NM: To make the shift to AI and analytics, you need a solid EHR and data and analytics core in place. Right now, we are replacing our disparate EMRs and other technologies with a core foundational system. This will allow us to evolve our maturity and have the right set of tools to better take advantage of data and analytics. We’ve also recently hired a chief data officer. I have people dedicated to maintaining legacy systems, growing and transforming our applications portfolio to a more products-based business capability enablement offering, and I have a team that works on transforming through innovations. For example, as we work on a major project to implement the comprehensive health record, we also work with the business to identify needs, and in an agile manner build an app or put a veneer on an existing solution to help get providers better ways to connect with consumers and patients.

A: Can you tell us more about recent initiatives or innovations that you are excited about?
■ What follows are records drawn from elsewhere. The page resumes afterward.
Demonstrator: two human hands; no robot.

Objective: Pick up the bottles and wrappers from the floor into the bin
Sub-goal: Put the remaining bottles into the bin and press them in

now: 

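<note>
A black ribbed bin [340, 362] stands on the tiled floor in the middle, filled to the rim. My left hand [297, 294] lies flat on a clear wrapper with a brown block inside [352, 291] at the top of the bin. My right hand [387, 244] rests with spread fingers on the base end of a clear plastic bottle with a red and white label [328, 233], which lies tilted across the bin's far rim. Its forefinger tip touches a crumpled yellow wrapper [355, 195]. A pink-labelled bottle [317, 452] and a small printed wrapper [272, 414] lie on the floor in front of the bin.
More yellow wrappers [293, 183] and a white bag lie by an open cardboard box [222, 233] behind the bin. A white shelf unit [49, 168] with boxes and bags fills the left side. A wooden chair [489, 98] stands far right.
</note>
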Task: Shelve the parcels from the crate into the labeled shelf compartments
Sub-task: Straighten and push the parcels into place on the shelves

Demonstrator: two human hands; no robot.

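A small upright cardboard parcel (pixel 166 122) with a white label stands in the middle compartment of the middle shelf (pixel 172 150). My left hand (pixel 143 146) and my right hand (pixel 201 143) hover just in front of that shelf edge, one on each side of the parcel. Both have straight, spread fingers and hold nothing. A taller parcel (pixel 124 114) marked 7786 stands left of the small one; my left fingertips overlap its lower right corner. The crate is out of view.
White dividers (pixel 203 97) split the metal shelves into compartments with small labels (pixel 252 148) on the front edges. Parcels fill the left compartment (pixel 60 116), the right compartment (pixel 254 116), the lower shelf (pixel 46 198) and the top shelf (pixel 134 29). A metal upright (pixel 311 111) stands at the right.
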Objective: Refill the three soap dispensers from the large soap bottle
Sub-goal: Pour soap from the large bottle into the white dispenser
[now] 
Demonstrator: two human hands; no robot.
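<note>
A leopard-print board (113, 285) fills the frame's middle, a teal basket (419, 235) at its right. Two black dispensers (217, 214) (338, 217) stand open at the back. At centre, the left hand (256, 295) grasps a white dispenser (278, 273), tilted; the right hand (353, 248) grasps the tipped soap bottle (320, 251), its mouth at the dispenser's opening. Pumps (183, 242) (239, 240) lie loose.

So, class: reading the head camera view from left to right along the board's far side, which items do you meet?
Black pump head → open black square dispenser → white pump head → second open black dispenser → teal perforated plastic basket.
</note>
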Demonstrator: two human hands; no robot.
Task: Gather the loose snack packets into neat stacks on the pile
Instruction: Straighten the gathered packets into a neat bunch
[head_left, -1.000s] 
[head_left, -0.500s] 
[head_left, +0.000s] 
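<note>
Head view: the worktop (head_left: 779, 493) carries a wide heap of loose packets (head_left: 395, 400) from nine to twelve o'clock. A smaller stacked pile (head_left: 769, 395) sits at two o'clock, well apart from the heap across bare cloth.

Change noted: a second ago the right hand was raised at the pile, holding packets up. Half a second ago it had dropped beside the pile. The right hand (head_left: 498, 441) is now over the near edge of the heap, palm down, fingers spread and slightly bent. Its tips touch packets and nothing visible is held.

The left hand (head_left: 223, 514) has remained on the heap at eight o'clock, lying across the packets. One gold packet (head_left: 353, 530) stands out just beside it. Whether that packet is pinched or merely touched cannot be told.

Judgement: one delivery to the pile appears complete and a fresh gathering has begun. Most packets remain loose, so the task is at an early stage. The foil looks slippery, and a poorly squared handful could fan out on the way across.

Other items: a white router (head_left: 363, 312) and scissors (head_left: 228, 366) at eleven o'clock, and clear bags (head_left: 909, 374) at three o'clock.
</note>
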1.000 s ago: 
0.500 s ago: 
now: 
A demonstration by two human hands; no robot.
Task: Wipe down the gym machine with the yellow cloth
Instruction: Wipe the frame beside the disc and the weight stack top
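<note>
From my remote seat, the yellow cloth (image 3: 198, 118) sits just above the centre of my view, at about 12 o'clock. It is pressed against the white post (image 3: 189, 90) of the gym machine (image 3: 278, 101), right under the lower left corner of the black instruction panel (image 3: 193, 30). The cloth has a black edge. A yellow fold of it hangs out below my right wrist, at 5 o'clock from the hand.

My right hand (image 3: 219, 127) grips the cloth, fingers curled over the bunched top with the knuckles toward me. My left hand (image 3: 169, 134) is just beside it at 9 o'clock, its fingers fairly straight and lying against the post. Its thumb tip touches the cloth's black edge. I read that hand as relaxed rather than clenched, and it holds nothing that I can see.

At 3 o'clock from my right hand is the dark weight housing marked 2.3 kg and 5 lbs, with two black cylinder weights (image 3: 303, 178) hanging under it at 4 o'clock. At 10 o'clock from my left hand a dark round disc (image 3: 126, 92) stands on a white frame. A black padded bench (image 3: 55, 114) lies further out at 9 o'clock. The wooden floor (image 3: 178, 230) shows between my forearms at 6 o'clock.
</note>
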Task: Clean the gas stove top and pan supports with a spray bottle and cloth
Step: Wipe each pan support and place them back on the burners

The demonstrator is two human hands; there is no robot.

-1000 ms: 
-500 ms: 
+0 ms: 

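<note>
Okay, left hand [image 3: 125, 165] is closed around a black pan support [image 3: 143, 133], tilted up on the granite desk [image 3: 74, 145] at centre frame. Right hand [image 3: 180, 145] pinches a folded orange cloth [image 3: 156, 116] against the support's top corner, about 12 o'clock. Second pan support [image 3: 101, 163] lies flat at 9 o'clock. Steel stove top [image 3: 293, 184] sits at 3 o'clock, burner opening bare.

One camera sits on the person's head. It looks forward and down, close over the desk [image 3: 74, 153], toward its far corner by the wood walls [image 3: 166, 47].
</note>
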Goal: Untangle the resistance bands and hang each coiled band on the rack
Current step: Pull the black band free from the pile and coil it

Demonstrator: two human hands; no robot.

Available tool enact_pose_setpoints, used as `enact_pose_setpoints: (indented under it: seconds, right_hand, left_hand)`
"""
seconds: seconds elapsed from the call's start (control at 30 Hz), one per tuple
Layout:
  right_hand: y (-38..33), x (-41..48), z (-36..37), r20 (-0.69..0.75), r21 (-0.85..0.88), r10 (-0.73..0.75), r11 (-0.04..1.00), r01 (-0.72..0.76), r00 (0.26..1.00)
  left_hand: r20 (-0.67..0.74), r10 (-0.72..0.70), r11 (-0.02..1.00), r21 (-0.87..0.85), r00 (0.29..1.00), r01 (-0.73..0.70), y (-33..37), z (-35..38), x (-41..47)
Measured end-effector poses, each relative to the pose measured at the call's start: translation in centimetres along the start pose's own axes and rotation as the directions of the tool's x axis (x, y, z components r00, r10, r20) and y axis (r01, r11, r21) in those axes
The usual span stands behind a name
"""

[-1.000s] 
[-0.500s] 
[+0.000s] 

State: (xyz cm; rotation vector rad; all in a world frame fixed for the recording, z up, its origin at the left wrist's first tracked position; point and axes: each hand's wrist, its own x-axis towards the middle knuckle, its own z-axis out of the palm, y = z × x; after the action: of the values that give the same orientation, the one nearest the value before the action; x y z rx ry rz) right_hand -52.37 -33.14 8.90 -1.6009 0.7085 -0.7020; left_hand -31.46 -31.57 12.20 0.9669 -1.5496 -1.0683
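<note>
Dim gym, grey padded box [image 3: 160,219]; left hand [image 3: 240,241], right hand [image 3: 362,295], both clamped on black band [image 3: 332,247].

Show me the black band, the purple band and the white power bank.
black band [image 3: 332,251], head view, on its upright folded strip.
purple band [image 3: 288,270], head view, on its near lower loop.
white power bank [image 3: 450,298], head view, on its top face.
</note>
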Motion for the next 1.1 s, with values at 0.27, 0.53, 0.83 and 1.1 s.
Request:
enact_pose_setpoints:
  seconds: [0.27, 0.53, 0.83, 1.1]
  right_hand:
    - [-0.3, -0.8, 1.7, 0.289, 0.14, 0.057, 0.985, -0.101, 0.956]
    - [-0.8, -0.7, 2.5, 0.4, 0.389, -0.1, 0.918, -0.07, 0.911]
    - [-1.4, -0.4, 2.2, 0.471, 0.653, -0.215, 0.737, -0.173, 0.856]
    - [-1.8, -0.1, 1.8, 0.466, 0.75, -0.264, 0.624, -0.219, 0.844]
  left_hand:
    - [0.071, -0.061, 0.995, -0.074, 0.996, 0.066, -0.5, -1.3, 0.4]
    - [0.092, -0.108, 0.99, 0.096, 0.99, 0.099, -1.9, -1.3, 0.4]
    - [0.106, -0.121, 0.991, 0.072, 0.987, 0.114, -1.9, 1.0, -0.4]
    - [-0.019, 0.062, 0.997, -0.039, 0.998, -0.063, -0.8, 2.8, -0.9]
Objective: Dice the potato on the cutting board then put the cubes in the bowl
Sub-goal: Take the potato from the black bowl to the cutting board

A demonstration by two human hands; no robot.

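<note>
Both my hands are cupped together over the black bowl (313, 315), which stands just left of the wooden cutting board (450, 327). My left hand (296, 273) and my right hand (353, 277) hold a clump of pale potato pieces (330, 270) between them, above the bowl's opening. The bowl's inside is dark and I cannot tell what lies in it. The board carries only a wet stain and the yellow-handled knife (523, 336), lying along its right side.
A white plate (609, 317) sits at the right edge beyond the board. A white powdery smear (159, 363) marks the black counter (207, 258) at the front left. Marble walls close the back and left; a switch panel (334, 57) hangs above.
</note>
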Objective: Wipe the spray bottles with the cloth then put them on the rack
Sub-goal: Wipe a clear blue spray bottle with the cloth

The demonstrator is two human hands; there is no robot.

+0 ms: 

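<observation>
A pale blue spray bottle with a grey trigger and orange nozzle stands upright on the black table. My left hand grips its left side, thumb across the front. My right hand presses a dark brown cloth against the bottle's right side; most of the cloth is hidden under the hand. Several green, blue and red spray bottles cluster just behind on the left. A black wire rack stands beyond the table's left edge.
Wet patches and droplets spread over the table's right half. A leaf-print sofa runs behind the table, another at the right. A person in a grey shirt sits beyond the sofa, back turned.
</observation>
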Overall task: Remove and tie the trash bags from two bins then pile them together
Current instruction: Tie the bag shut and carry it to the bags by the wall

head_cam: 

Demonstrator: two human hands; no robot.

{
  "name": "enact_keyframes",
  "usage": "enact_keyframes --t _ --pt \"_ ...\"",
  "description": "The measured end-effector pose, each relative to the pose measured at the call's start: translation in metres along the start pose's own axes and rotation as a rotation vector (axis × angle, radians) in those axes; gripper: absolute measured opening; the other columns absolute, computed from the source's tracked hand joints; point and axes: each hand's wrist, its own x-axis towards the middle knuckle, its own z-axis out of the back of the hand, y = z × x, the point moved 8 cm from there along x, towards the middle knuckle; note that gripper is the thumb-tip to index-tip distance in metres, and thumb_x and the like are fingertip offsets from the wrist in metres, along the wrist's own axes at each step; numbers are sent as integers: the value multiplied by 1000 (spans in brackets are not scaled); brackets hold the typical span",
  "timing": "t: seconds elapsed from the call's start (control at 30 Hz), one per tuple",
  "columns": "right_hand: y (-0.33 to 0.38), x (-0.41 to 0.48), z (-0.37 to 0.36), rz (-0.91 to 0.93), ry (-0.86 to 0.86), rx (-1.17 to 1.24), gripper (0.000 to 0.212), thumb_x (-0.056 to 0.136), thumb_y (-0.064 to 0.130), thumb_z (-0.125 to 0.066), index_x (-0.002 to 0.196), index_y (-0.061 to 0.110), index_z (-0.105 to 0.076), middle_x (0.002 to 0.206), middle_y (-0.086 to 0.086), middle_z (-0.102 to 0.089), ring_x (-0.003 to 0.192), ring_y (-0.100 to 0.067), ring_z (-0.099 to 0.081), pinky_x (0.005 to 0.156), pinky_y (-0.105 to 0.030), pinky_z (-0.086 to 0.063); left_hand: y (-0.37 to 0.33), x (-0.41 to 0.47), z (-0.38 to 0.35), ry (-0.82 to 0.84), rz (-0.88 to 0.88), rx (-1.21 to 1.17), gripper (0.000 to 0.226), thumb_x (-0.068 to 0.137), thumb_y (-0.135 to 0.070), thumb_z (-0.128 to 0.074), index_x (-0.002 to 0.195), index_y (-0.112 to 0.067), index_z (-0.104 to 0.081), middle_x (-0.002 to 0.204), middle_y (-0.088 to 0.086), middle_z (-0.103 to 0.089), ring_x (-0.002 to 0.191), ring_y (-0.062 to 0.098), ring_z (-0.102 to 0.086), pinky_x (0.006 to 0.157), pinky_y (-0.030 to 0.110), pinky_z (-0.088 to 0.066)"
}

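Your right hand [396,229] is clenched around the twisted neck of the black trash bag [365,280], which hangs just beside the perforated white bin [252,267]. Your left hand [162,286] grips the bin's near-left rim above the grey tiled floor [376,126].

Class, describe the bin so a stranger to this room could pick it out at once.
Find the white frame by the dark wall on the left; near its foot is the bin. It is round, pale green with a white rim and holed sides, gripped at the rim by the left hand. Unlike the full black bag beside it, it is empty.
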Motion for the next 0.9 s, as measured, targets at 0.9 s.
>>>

NM: Absolutely. For one, we created a newborn lab screening app to help with triage and screening for 54 potential medical disorders among newborns. If they meet certain criteria, we determine whether they need further diagnostics and develop a care plan quickly. Another innovation that comes to mind is our screening for traumatic brain injuries. Some sub concussive injuries often show no symptoms, but they are very damaging over time. We worked with the ED and Nursing Research on a tool that can identify high risk TBI patients, some of whom may have had concussions but are not receiving sufficient care for a full recovery. If a patient screens positive, the TBI team will receive an e-mail or page alert, and a consultation for concussion care will be generated automatically.

A: What do you enjoy most about your job?

NM: I’ve been here about two years and I love every day of my job. I’m a people person and problem solver. I can do all of that in my job. Of course, some days are challenging, but I am very fulfilled by understanding and addressing people’s needs. I’m fearless and tireless in my job.

A: You are originally from Jamaica. What do you miss most about home?

NM: Like every kid who leaves their home, I miss it. I grew up in a small town in the middle of the island. I’m a country girl. My roots are deep and the community from which I came is small and literally the village that wrapped its arms around you. I miss my family, but I am close enough to go back two to three times per year.

A: What do you like to do outside of work?

NM: I enjoy spending time with my grandchildren—they are 8 and 5. Their parents drop them off with me for a week sometimes. We have such a great time. I was excited to learn the recent news that I have another grandbaby on the way. It has been hard not seeing everyone during the COVID pandemic. I look forward to that changing soon.